Position: Data Engineer (PySpark)
Duration: Full Time
Location - Irving, TX (onsite)
Pay -130-140k+benefits
Job Description
Big Data (PySpark) Tech Lead–
• 10+ Years Overall Experience in Data Management, Data Lake and Data Warehouse
• 8+ Years Hadoop, Hive, Sqoop, SQL, Teradata
• 8+ Years PySpark(Python and Spark), Unix
• Good to have Industry leading ETL experience
• Banking Domain experience
Key Responsibilities
• Ability to design, build and unit test applications on Spark framework on Python.
• Build PySpark based applications for both batch and streaming requirements, which will require in-depth knowledge on majority of Hadoop and NoSQL databases as well.
• Develop and execute data pipeline testing processes and validate business rules and policies
• Optimize performance of the built Spark applications in Hadoop using configurations around Spark Context, Spark-SQL, Data Frame, and Pair RDD's.
• Optimize performance for data access requirements by choosing the appropriate native Hadoop file formats (Avro, Parquet, ORC etc) and compression codec respectively.
• Ability to design & build real-time applications using Apache Kafka & Spark Streaming
• Build integrated solutions leveraging Unix shell scripting, RDBMS, Hive, HDFS File System, HDFS File Types, HDFS compression codec.
• Build data tokenization libraries and integrate with Hive & Spark for column-level obfuscation
• Experience in processing large amounts of structured and unstructured data, including integrating data from multiple sources.
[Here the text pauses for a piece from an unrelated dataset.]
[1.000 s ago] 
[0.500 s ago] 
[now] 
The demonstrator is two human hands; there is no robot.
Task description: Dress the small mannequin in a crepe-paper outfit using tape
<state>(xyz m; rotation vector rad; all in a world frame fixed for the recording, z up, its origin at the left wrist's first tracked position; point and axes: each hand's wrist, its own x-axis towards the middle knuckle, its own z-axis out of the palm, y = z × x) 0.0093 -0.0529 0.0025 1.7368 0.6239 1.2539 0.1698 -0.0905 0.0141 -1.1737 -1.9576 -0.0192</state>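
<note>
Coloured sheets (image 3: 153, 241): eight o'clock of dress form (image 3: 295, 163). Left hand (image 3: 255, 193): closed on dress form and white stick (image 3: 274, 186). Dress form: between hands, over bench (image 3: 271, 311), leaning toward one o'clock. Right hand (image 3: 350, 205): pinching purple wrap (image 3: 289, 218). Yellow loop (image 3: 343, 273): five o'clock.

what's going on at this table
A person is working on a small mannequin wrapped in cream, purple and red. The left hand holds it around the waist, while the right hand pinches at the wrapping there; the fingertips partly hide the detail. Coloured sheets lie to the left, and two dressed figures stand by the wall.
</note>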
• Create and maintain integration and regression testing framework on Jenkins integrated with BitBucket and/or GIT repositories
• Participate in the agile development process, and document and communicate issues and bugs relative to data standards in scrum meetings
• Work collaboratively with onsite and offshore team.
• Develop & review technical documentation for artifacts delivered.
• Ability to solve complex data-driven scenarios and triage towards defects and production issues
• Ability to learn-unlearn-relearn concepts with an open and analytical mindset
• Participate in code release and production deployment.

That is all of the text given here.